Actively listen means hear what she has to say without distractions or interruptions. If she’s comfortable with eye contact, maintain it. Nod where appropriate, and make sympathetic faces. The point here is to convey, with all possible body language, that you are listening and that you care about what she is saying. The story she is trusting to you is a story that probably affects her very deeply, and it’s a story that deserves to be heard with care and sensitivity.
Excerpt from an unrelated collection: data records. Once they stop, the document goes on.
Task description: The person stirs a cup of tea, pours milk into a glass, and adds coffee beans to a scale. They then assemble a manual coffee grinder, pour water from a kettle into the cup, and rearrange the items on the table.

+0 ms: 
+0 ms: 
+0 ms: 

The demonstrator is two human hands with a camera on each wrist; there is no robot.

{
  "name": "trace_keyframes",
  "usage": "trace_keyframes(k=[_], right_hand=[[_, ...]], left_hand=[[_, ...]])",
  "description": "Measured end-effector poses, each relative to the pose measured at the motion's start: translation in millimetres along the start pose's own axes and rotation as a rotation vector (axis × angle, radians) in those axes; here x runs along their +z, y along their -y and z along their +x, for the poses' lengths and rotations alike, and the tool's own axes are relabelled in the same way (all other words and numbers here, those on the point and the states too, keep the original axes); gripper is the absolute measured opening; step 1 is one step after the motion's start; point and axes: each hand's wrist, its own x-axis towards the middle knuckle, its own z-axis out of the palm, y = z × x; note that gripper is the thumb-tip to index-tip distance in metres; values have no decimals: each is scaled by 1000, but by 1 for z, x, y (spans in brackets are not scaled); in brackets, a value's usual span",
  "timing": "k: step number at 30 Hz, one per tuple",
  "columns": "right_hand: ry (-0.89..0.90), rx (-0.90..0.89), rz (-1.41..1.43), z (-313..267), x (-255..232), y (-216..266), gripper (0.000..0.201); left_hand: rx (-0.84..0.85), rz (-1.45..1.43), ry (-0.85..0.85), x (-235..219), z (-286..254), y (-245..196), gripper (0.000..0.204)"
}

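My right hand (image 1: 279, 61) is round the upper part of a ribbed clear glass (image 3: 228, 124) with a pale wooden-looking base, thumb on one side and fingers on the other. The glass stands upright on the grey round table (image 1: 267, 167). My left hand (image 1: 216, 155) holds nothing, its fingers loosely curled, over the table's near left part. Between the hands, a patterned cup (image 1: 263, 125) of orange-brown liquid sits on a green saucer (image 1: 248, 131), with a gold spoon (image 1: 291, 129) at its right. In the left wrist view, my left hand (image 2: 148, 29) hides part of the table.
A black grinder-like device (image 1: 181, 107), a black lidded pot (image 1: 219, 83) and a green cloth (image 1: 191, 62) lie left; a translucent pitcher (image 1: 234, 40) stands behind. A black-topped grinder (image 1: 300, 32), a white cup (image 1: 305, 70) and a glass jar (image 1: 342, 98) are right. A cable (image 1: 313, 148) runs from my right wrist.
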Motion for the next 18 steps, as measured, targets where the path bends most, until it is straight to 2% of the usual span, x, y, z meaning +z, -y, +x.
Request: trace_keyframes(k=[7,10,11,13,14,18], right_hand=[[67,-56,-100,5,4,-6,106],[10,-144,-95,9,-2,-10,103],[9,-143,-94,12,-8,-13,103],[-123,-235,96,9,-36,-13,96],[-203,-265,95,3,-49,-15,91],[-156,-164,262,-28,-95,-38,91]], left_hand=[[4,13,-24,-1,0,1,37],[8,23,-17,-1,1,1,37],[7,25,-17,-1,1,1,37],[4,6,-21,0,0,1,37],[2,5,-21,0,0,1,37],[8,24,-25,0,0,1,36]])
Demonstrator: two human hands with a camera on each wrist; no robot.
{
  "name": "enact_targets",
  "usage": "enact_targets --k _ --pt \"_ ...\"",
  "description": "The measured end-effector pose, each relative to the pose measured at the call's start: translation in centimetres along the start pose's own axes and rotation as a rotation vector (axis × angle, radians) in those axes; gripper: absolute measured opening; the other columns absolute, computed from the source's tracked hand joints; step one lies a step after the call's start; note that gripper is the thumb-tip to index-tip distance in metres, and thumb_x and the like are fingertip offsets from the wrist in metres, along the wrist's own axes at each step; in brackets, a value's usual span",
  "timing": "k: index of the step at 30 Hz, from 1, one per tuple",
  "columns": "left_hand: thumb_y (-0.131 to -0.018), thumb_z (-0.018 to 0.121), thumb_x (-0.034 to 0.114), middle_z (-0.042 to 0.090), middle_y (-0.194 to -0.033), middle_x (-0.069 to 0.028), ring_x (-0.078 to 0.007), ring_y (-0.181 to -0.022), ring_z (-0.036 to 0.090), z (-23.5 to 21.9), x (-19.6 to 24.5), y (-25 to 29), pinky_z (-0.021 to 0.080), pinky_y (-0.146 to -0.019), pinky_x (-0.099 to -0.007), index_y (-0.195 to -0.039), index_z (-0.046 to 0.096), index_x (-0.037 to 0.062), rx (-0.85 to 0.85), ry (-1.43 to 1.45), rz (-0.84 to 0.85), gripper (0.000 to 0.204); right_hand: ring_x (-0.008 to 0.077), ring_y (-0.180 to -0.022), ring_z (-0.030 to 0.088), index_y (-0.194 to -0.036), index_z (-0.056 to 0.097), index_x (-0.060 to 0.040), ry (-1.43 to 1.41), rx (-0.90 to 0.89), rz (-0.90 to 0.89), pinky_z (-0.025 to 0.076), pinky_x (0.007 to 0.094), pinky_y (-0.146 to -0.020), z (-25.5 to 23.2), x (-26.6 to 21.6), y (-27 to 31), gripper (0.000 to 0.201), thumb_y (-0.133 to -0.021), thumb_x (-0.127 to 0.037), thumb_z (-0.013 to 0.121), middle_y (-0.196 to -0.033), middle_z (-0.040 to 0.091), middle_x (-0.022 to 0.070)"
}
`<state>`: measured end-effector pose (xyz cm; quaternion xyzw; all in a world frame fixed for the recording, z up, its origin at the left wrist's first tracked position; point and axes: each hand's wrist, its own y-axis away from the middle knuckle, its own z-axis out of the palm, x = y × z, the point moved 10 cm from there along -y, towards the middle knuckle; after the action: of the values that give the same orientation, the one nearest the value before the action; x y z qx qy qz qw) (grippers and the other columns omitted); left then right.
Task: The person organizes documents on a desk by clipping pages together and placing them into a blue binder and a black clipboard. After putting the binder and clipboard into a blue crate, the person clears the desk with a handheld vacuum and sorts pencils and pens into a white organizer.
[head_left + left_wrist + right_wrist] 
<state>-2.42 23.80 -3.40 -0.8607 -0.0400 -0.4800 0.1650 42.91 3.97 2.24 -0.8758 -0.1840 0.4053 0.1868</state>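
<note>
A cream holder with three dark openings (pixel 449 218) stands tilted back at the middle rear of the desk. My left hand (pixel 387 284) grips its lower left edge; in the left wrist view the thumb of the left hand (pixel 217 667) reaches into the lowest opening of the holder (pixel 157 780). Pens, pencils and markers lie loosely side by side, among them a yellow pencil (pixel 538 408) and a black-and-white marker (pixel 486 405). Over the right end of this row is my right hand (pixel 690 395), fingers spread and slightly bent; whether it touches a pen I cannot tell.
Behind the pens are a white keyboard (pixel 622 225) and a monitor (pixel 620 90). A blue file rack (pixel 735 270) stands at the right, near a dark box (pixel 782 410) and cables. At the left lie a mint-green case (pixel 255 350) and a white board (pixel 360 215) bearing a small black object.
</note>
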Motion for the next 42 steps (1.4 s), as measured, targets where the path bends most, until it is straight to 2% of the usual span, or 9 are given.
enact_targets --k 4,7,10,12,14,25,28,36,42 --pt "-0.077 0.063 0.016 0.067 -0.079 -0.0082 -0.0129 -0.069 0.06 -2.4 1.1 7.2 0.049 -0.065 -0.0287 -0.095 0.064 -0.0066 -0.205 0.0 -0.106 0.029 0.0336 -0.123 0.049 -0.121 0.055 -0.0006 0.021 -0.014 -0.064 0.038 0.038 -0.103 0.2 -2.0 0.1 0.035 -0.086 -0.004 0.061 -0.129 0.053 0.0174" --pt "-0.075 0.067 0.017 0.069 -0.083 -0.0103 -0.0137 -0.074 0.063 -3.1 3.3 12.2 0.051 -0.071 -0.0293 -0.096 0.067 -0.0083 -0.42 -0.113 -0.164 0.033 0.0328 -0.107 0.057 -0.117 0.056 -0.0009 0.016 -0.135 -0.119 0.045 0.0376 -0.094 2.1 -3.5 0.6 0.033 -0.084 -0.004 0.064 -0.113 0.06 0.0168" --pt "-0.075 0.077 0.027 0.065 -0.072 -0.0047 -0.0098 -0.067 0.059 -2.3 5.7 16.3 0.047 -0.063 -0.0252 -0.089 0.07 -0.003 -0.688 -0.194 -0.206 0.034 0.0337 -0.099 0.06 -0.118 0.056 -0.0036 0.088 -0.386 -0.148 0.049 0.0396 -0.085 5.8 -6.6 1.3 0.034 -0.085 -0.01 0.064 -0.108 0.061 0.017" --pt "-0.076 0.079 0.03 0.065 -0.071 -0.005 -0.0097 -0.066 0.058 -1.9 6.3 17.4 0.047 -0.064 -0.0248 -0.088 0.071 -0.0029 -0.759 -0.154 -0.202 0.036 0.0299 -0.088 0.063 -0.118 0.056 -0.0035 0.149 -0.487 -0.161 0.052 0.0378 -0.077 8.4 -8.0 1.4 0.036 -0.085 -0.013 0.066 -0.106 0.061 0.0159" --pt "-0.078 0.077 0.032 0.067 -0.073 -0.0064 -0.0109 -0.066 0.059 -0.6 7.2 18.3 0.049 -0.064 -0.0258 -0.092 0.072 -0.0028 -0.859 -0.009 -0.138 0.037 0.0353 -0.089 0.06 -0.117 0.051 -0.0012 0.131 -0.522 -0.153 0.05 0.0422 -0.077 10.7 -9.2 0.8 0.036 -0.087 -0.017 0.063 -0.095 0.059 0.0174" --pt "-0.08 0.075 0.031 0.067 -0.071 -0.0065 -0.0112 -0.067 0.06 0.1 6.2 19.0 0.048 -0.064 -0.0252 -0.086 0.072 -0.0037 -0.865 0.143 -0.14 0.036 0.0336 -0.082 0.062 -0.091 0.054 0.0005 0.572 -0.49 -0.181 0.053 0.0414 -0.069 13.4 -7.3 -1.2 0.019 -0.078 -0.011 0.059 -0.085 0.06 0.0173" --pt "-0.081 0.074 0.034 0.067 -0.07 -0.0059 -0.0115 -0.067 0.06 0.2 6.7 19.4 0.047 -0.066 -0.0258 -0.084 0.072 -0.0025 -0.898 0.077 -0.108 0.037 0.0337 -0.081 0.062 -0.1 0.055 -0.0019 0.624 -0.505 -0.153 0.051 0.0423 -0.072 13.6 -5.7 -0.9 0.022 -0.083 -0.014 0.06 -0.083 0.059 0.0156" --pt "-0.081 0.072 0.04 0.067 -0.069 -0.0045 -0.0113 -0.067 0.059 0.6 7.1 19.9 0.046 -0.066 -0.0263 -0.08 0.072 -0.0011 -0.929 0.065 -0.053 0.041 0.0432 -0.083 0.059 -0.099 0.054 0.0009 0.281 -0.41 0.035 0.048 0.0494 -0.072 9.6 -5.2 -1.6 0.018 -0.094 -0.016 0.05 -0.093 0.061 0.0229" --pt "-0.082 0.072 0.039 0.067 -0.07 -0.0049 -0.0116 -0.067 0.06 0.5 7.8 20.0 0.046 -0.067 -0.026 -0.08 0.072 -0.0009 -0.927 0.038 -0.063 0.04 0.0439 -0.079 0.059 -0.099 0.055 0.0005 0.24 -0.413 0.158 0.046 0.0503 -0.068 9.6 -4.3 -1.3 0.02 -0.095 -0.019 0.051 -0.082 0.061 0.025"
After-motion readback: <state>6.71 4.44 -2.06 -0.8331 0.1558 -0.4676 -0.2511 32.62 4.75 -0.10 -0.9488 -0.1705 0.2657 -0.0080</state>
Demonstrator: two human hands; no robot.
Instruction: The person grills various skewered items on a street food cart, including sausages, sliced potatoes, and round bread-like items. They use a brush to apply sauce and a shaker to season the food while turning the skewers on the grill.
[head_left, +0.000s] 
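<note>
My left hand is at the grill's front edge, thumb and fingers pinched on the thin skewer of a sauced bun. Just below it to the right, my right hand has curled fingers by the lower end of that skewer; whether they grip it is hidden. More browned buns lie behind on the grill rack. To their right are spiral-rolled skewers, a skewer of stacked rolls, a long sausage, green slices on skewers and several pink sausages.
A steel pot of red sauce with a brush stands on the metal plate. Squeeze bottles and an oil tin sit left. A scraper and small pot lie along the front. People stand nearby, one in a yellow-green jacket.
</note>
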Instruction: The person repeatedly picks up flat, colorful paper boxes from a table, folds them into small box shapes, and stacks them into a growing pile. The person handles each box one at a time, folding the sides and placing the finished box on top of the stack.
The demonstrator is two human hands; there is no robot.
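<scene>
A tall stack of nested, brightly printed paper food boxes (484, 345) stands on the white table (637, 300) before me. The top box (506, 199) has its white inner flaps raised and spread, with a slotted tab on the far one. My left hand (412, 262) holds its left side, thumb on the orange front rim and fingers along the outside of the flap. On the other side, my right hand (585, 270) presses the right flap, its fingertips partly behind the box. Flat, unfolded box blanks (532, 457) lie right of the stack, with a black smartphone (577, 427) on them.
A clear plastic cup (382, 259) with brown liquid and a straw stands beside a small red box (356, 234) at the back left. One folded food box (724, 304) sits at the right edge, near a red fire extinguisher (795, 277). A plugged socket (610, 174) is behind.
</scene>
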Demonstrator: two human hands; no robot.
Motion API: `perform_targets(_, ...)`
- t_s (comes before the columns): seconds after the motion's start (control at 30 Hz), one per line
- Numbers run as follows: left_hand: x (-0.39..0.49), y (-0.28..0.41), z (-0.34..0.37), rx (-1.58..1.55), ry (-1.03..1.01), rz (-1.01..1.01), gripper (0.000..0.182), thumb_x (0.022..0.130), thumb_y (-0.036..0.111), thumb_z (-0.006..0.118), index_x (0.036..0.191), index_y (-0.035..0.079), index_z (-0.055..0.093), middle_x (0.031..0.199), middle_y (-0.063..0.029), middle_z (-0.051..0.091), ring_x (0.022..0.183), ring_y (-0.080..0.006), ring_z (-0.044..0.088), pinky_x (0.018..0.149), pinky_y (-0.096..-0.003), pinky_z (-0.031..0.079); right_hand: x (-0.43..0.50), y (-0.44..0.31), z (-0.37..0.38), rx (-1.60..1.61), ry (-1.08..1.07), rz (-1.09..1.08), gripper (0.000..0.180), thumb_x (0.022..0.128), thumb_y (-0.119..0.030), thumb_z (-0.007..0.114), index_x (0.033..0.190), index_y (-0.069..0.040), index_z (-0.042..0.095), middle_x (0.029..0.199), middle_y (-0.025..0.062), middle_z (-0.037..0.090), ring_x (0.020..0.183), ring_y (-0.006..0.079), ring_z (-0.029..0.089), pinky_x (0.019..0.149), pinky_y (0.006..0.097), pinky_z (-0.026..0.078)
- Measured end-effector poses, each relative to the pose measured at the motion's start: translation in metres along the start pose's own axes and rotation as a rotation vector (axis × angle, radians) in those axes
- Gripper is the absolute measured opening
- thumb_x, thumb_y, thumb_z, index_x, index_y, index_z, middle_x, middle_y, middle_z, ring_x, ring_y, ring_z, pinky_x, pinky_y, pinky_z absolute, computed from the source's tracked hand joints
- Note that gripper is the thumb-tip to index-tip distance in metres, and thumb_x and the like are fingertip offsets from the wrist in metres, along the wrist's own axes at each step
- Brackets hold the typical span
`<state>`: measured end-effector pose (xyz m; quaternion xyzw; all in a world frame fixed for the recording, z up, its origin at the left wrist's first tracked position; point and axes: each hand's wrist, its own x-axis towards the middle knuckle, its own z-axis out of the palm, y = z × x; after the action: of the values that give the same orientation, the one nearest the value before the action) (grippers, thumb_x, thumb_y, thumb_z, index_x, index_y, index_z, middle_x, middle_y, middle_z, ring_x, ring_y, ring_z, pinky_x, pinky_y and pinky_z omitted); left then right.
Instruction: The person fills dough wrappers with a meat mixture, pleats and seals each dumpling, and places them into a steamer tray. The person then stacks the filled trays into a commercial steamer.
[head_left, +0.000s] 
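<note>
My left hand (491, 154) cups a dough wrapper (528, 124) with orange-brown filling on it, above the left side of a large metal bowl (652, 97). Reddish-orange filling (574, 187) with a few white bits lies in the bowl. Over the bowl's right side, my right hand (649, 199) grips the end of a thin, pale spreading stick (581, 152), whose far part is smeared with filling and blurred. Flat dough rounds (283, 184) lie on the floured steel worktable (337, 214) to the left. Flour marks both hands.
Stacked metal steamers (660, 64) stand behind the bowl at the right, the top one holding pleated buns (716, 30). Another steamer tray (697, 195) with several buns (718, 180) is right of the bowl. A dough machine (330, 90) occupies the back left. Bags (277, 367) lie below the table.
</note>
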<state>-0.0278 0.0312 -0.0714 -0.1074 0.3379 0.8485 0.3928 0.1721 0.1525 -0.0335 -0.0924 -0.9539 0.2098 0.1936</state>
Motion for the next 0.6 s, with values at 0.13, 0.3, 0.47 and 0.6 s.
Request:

Affirm that what happened was wrong by saying so, clearly and distinctly. “That should not have been done to you,” is something that should be said out loud. “He was wrong to do that to you,” is another valuable thing that many victims need to hear. Most victims have been socialized to place the feelings of their rapist above their own; most victims have been taught to excuse and mitigate and apologize for their rapist’s actions. You need to unambiguously state that what happened was wrong, should not have been done, and was absolutely not the fault of the victim.
Maintain the focus on her. This is tricky, because each rape victim is unique and the response they need from you may vary from person to person. I have in the past said not to react with anger, because that puts the victim in the position of having to talk someone down from committing murder or assault, but I’ve since heard from rape victims who felt that anger in response to their stories was helpful and cathartic. So I will amend my earlier statement to say that expressing emotion, even strong emotion, is probably fine, but do it while remembering that this moment isn’t about you so much as it is about the victim. Communication is very valuable here: “I’m going to kill him!” is very very unlikely to be helpful, but saying “I know this isn’t about me, but I’m just so furious at him. Is there anything I can do for you?” is one way of expressing strong emotion while still affirming that you are there to help the victim, rather than she being there to talk you down from homicide or console you at being confronted with rape culture*.
Working to minimize her discomfort ties into the above with remembering that the victim is vulnerable in this moment and that her needs should be met as much as possible. If she wants to cry, provide her the emotional support to do so without shame or feeling pressured to move on to a new topic. Conversely, if she wants to drop the subject, allow her to change the topic to something safer for her. Once again, direct communication is valuable: “I don’t mind if you want to talk about something else, but I want you to know that if you ever want to talk about this with me again, you can.” Letting her know that you are a safe person to speak to about her rape, and that you won’t pressure her to drop it or to vicariously let you live out revenge fantasies or to otherwise co-opt her experience to fit your needs**, is valuable ally behavior.
3. How To Maintain Awareness
The next time you’re struggling to watch your vocabulary, take a look around you. Is there a woman in the room? There’s a one in four chance that she’s a victim of sexual assault or rape or attempted rape. Does she have female friends or relatives in her life? If so, there’s a very good chance that even if she hasn’t been sexually assaulted or raped or attempted raped, she knows someone who has, and they’ve trusted her with that knowledge. If that doesn’t help you remember to not conflate rape with losing a match in Soul Calibre, I don’t know what will.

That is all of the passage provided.